* _Problem requirements_: Pictures must not be copied, but every entry must be reproduced exactly.

* _Information shown_:

·····

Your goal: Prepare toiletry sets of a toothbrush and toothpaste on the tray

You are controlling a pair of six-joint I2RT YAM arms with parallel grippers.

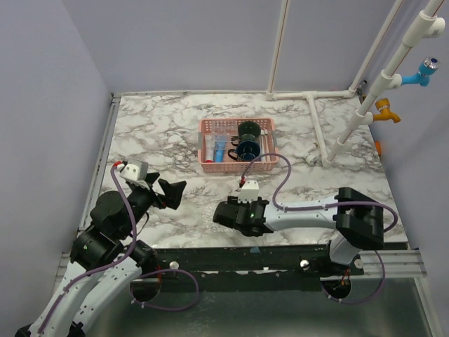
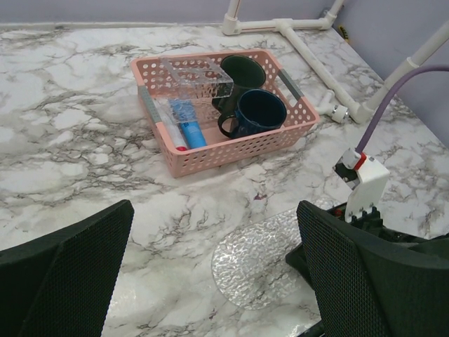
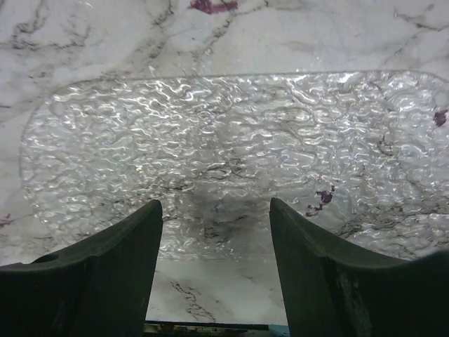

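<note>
The clear, rippled tray (image 3: 224, 140) lies flat on the marble near the front edge, also seen in the left wrist view (image 2: 263, 256). My right gripper (image 3: 214, 203) is open and hangs low over the tray's near rim, holding nothing; from above it sits at front centre (image 1: 219, 214). My left gripper (image 2: 214, 208) is wide open and empty, left of the tray (image 1: 168, 188). The navy mug (image 2: 259, 112), the dark green mug (image 2: 242, 70) and a blue tube (image 2: 188, 125) lie in the pink basket (image 2: 231, 151). I cannot pick out the toothbrush among them.
A clear plastic box (image 2: 200, 78) rests in the basket's back half. White pipes (image 1: 319, 123) run across the back right of the table, with blue and orange taps (image 1: 423, 70) beyond. The right arm's white wrist block and purple cable (image 2: 361, 179) stand beside the tray.
</note>
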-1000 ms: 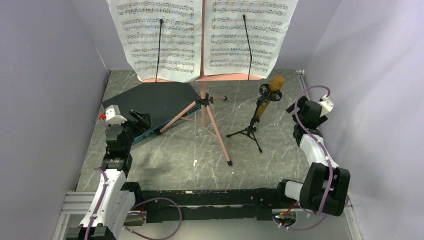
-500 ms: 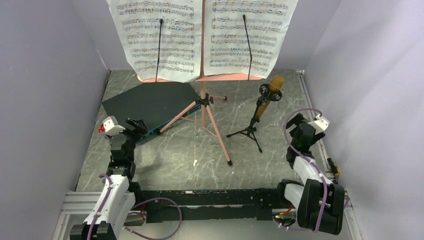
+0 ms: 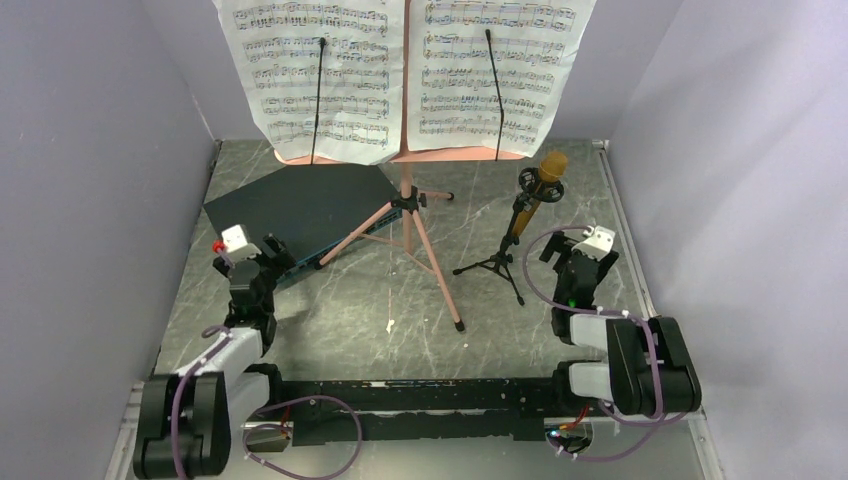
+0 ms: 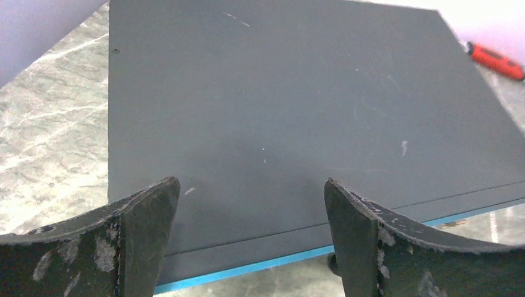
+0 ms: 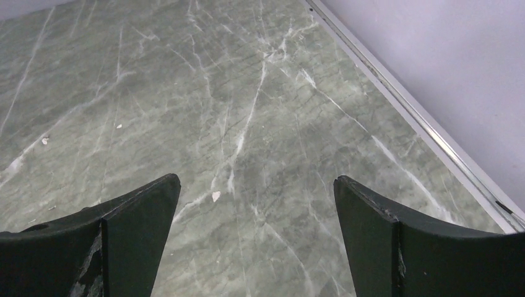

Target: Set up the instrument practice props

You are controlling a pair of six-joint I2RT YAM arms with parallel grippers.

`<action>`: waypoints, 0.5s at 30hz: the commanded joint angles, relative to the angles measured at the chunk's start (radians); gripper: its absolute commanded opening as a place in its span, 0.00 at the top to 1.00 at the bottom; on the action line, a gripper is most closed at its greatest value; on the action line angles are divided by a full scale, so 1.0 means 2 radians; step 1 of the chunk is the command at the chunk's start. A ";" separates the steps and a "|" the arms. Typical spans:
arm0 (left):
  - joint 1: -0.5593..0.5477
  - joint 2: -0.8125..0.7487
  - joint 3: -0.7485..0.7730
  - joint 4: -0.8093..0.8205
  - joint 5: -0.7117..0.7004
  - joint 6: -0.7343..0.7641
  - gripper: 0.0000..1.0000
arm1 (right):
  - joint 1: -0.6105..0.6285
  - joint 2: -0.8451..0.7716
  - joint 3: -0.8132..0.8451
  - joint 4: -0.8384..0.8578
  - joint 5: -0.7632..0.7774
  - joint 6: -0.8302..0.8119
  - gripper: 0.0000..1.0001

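Both claws spread with nothing in them, props all standing.

The pink music stand (image 3: 405,205) is up on its tripod legs toward the back of the worktop (image 3: 340,315), with the two sheet-music pages (image 3: 320,70) side by side on it. The gold mic (image 3: 551,167) sits tilted in the little black mic stand (image 3: 497,262), just right of it. My left claw (image 4: 251,192) hangs spread over the near edge of the dark panel (image 4: 278,105). My right claw (image 5: 257,185) is spread over bare worktop, near the mic stand's legs.
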 commanded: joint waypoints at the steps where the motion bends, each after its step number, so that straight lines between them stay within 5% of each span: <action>1: 0.003 0.078 0.000 0.118 0.006 0.068 0.07 | 0.005 0.038 -0.002 0.121 0.020 -0.015 0.00; 5: 0.003 0.200 -0.014 0.281 0.010 0.140 0.06 | 0.008 0.071 -0.009 0.165 -0.006 -0.029 0.00; 11: 0.002 0.342 0.029 0.351 0.057 0.171 0.06 | 0.011 0.114 -0.008 0.207 -0.010 -0.036 0.00; 15: 0.002 0.317 0.064 0.238 0.053 0.162 0.06 | 0.013 0.120 0.019 0.163 -0.009 -0.039 0.00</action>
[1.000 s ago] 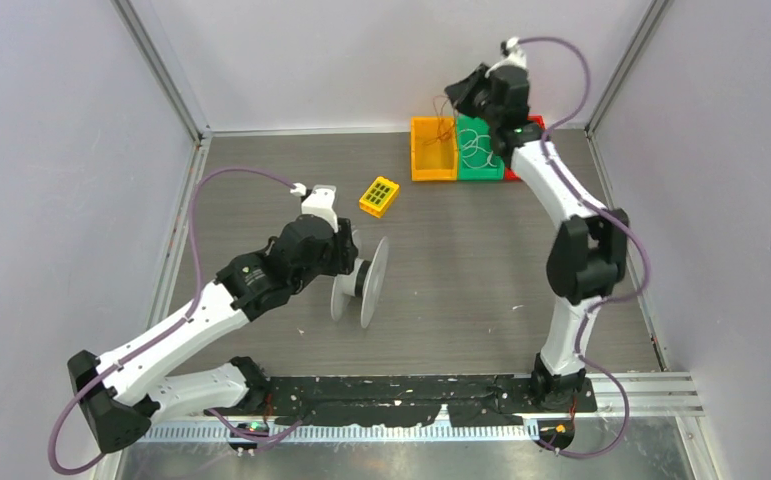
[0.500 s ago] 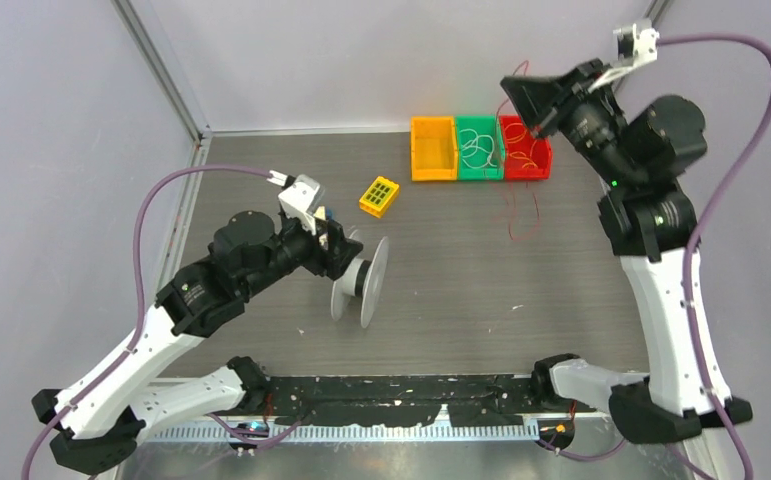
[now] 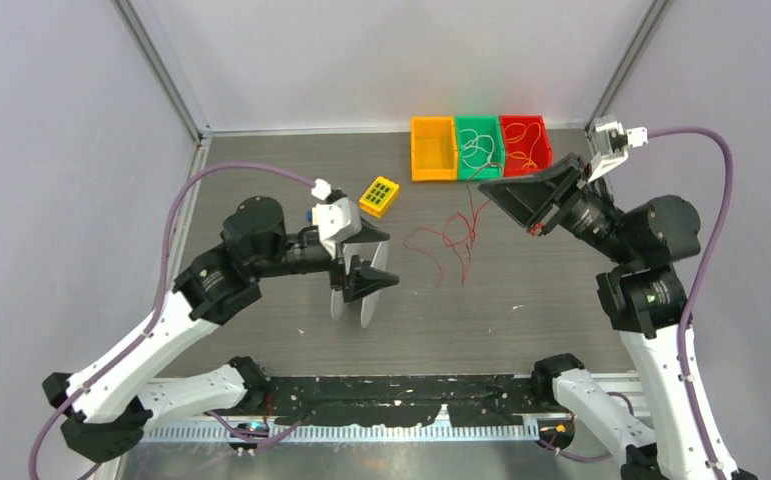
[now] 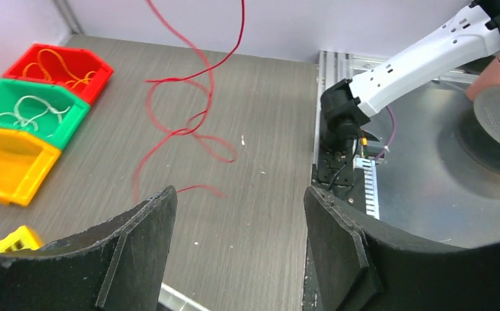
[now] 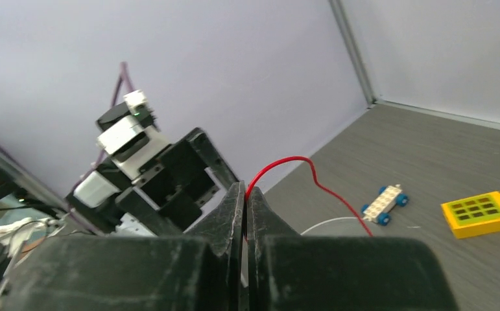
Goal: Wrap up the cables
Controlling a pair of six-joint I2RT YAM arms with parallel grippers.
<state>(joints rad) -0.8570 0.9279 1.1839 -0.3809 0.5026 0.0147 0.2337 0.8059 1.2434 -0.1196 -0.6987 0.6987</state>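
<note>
Red thin cable point(image 3: 451, 240) is the first thing I notice from above. It hangs down from the tip of the right claw point(image 3: 491, 190) and lies in loose loops on the grey table point(image 3: 521, 300), between the two claws. The left claw point(image 3: 389, 262) stands wide, and its fingers partly cover a white spool point(image 3: 368, 308) that stands on its edge. A yellow block point(image 3: 379, 196) lies just beyond this claw. Behind the right claw three bins stand in a row, touching: orange point(image 3: 433, 150), green point(image 3: 478, 148), red point(image 3: 524, 145).

From the left wrist, the left claw point(image 4: 240, 197) has its two black fingers point(image 4: 137, 246) far apart, and I see only table between them. The cable point(image 4: 189, 129) curls on the table ahead of the claw and then rises out of the picture. The same bins are far to its left: red point(image 4: 65, 65), green point(image 4: 33, 110), orange point(image 4: 7, 162).

From the right wrist, the right claw point(image 5: 246, 194) is pressed together on the cable point(image 5: 299, 162), which comes out at the fingertips, arches up and falls to the right. The left claw point(image 5: 189, 168) is just behind. To the right of the tips lie a small white toy car point(image 5: 384, 202) with blue wheels and the yellow block point(image 5: 480, 214). Any writing on these things is too small for me to read.
</note>
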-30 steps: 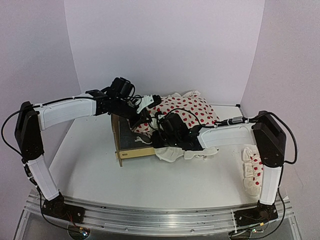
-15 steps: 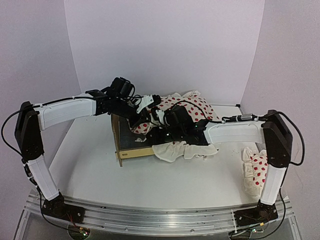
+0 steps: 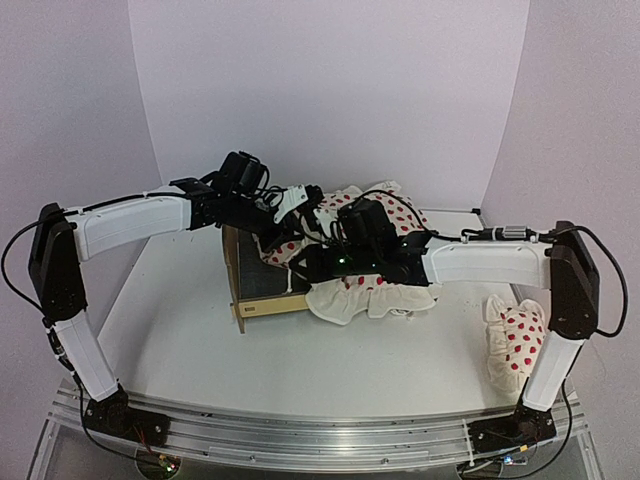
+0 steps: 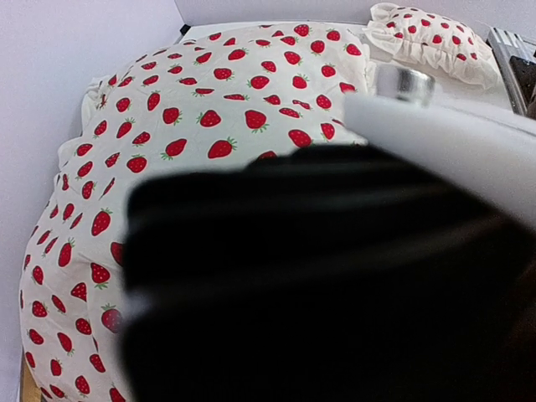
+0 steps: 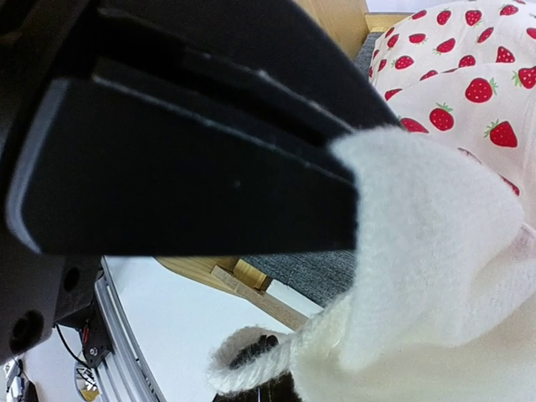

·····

* _Your solution_:
Your goal: Prepare toiletry sets of a toothbrush and toothpaste on the tray

You are controlling a pair of six-joint I2RT YAM arms with parallel grippers.


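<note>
The clear, rippled tray (image 3: 224, 140) lies flat on the marble near the front edge, also seen in the left wrist view (image 2: 263, 256). My right gripper (image 3: 214, 203) is open and hangs low over the tray's near rim, holding nothing; from above it sits at front centre (image 1: 219, 214). My left gripper (image 2: 214, 208) is wide open and empty, left of the tray (image 1: 168, 188). The navy mug (image 2: 259, 112), the dark green mug (image 2: 242, 70) and a blue tube (image 2: 188, 125) lie in the pink basket (image 2: 231, 151). I cannot pick out the toothbrush among them.
A clear plastic box (image 2: 200, 78) rests in the basket's back half. White pipes (image 1: 319, 123) run across the back right of the table, with blue and orange taps (image 1: 423, 70) beyond. The right arm's white wrist block and purple cable (image 2: 361, 179) stand beside the tray.
</note>
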-1000 ms: 
-500 ms: 
+0 ms: 
+0 ms: 
+0 ms: 

Target: Set up the instrument practice props

You are controlling a pair of six-joint I2RT YAM arms with parallel grippers.

`<action>`: waypoints, 0.5s at 30hz: the commanded joint angles, relative to the angles measured at the chunk's start (radians); gripper: its absolute commanded opening as a place in its span, 0.00 at the top to 1.00 at the bottom; on the action line, a gripper is most closed at its greatest value; on the action line angles are divided by a full scale, so 1.0 means 2 radians; step 1 of the chunk is the command at the chunk's start. A ";" separates the steps and a "|" the arms. Typical spans:
arm0 (left):
  - joint 1: -0.5593..0.5477
  - joint 2: -0.8125..0.7487
  - joint 3: -0.7485..0.7730
  - joint 4: -0.8093..0.8205
  - joint 5: -0.7117..0.7004
  - joint 6: -0.7343..0.7641
  - gripper: 0.0000..1.0000
arm1 (right):
  - joint 1: -0.6105..0.6285
  - joint 2: -0.8451..0.7716
  - joint 3: -0.8132..0.8451
  - joint 4: -0.8384..0.8578
  - joint 5: -0.7632..0.7774
  - joint 6: -0.8302..0.8119
  - gripper: 0.0000..1.0001

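Both claws spread with nothing in them, props all standing.

The pink music stand (image 3: 405,205) is up on its tripod legs toward the back of the worktop (image 3: 340,315), with the two sheet-music pages (image 3: 320,70) side by side on it. The gold mic (image 3: 551,167) sits tilted in the little black mic stand (image 3: 497,262), just right of it. My left claw (image 4: 251,192) hangs spread over the near edge of the dark panel (image 4: 278,105). My right claw (image 5: 257,185) is spread over bare worktop, near the mic stand's legs.
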 commanded: joint waypoints at the steps where the motion bends, each after its step number, so that straight lines between them stay within 5% of each span: <action>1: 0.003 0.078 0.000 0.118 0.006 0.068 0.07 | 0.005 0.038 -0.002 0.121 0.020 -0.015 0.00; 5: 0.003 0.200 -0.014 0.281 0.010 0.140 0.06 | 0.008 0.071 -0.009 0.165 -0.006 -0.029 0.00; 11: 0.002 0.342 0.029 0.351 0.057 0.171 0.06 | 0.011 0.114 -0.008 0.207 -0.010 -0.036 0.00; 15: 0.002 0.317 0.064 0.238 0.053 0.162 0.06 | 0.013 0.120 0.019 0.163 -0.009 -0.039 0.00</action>
[1.000 s ago] 
[0.500 s ago] 
[now] 
[now] 
[now] 
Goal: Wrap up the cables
Controlling a pair of six-joint I2RT YAM arms with parallel grippers.
<state>(joints rad) -0.8570 0.9279 1.1839 -0.3809 0.5026 0.0147 0.2337 0.8059 1.2434 -0.1196 -0.6987 0.6987</state>
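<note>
Red thin cable point(image 3: 451, 240) is the first thing I notice from above. It hangs down from the tip of the right claw point(image 3: 491, 190) and lies in loose loops on the grey table point(image 3: 521, 300), between the two claws. The left claw point(image 3: 389, 262) stands wide, and its fingers partly cover a white spool point(image 3: 368, 308) that stands on its edge. A yellow block point(image 3: 379, 196) lies just beyond this claw. Behind the right claw three bins stand in a row, touching: orange point(image 3: 433, 150), green point(image 3: 478, 148), red point(image 3: 524, 145).

From the left wrist, the left claw point(image 4: 240, 197) has its two black fingers point(image 4: 137, 246) far apart, and I see only table between them. The cable point(image 4: 189, 129) curls on the table ahead of the claw and then rises out of the picture. The same bins are far to its left: red point(image 4: 65, 65), green point(image 4: 33, 110), orange point(image 4: 7, 162).

From the right wrist, the right claw point(image 5: 246, 194) is pressed together on the cable point(image 5: 299, 162), which comes out at the fingertips, arches up and falls to the right. The left claw point(image 5: 189, 168) is just behind. To the right of the tips lie a small white toy car point(image 5: 384, 202) with blue wheels and the yellow block point(image 5: 480, 214). Any writing on these things is too small for me to read.
</note>
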-30 steps: 
-15 steps: 
+0 steps: 
+0 steps: 
+0 steps: 

That is the complete output for this exercise.